Laura Janner-Klausner has been the community's Rabbi since April 2022.

Affiliation and staff 

Bromley Reform Synagogue is a member of the Movement for Reform Judaism.

Services 

Services are held every Shabbat on Friday evening and Saturday morning as well as for all Jewish festivals. Services are egalitarian; men and women sit together and take an equal role in the religious life of the community.

Family services are held regularly through the year and are normal Shabbat services but are shorter (one hour) with much participation, less formality, storytelling rather than a haftarah, songs and no sermon.

Services are led by the Rabbi or lay readers, using the standard Reform liturgy. There are also other services, mainly on Friday nights, when the format differs, and there is a great deal of opportunity for participation by lay members, many of whom also lead services when the rabbi is absent.

Community 

The synagogue has an inclusive approach to Judaism and all sorts of people are involved in the community including born Jews with varying degrees of Jewish knowledge, people considering conversion or actively engaged in study for conversion, mixed-faith families and people who have lost contact with their Judaism and are looking for a way back.
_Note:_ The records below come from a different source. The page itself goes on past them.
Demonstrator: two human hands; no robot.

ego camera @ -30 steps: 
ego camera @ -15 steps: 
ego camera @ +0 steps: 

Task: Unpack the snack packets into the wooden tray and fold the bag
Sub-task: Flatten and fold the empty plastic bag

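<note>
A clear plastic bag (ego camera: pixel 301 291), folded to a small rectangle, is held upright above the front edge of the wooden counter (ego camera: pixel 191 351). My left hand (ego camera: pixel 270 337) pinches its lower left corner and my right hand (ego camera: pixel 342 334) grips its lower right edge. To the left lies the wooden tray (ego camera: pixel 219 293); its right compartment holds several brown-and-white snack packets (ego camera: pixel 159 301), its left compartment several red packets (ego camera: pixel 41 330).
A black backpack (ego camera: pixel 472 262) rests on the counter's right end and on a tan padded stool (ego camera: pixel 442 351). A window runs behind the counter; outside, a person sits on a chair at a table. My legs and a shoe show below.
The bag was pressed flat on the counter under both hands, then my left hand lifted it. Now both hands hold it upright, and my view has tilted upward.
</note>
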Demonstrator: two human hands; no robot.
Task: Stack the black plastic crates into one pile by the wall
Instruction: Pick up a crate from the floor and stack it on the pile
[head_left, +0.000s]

A wide range of events and activities are organised – youth, education, social, religious and local area groups which organise social events in their own neighbourhoods. There is a social centre for older people with coffee and socialising, board and card games, gentle physical exercises and a discussion on a topical issue followed by lunch and a talk or entertainment. There are also some special interest groups and the rabbi sometimes gives talks and lecture series.

Education 

There is a strong emphasis on families learning together and the synagogue has a cheder (religion school) for children aged 5–14 where they study Hebrew and learn about Judaism. There is also a thriving gan yeladim (kindergarten) on Sunday mornings with activities, food and songs for toddlers and their parents, and facilities for children from birth upwards.

Young people 

The community has made funding available for members of its B'nei Mitzvah class to attend Shemesh, the summer camps organised by RSY-Netzer, the Zionist youth movement for Reform Judaism. Young people are also encouraged to participate in Jewish holiday camps and in Europe tours and gap year schemes organised with Israel Experience. They also have the opportunity to join in local youth activities with Maccabi and the Jewish Lads' and Girls' Brigade, among others, and with RSY-Netzer.

Communications 

Bromley Reform Synagogue's website was recognised in the 2009 Board of Deputies Media Awards, when it won the prize for best synagogue website. The community has a weekly e-newsletter e-Light as well as a monthly printed newsletter, Highlight, itself an award-winning publication.

See also 
 List of Jewish communities in the United Kingdom
 List of former synagogues in the United Kingdom
Movement for Reform Judaism

References

External links 
 
 The Movement for Reform Judaism
 RSY-Netzer
 Bromley Reform Synagogue on Jewish Communities and Records – UK (hosted by jewishgen.org), accessed 24 November 2010.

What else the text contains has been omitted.